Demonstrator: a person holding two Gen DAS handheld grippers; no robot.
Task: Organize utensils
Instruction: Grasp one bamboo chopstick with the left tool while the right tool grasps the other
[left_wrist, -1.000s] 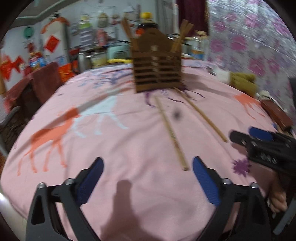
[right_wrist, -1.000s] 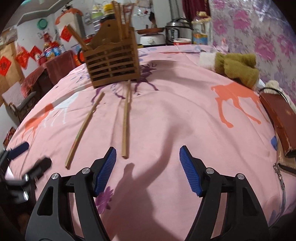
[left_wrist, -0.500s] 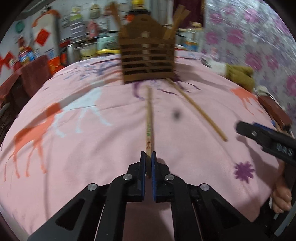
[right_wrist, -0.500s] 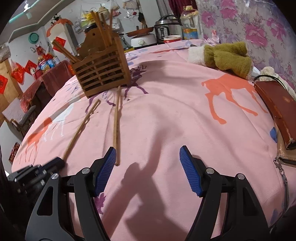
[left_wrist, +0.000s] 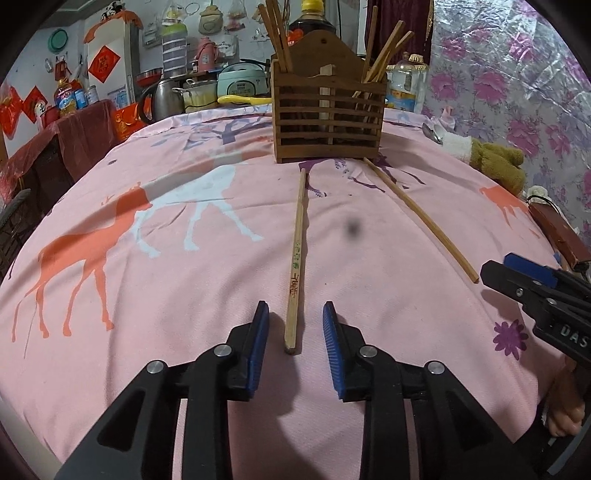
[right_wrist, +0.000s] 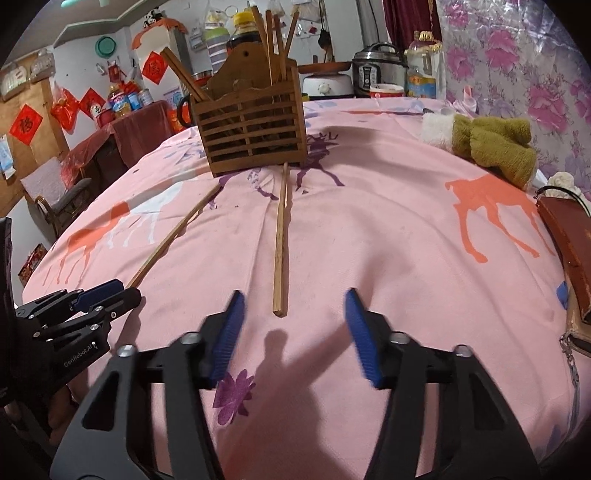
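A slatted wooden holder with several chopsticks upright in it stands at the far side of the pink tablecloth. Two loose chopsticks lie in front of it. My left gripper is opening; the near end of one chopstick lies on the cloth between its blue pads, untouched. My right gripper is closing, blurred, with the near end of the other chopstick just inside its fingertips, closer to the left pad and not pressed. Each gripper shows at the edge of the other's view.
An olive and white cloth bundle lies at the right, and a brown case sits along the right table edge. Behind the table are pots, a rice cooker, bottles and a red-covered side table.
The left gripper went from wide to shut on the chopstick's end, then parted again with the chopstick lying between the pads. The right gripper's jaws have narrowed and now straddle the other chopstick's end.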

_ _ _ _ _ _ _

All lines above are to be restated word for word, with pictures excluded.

Demonstrator: a person holding two Gen DAS handheld grippers; no robot.
Task: Organize utensils
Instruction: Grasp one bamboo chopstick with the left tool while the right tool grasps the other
[left_wrist, -1.000s] 
[right_wrist, -1.000s] 
[left_wrist, -0.500s] 
[right_wrist, -0.500s] 
[left_wrist, +0.000s] 
[right_wrist, +0.000s] 
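A slatted wooden holder with several chopsticks upright in it stands at the far side of the pink tablecloth. Two loose chopsticks lie in front of it. My left gripper is opening; the near end of one chopstick lies on the cloth between its blue pads, untouched. My right gripper is closing, blurred, with the near end of the other chopstick just inside its fingertips, closer to the left pad and not pressed. Each gripper shows at the edge of the other's view.
An olive and white cloth bundle lies at the right, and a brown case sits along the right table edge. Behind the table are pots, a rice cooker, bottles and a red-covered side table.
The left gripper went from wide to shut on the chopstick's end, then parted again with the chopstick lying between the pads. The right gripper's jaws have narrowed and now straddle the other chopstick's end.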

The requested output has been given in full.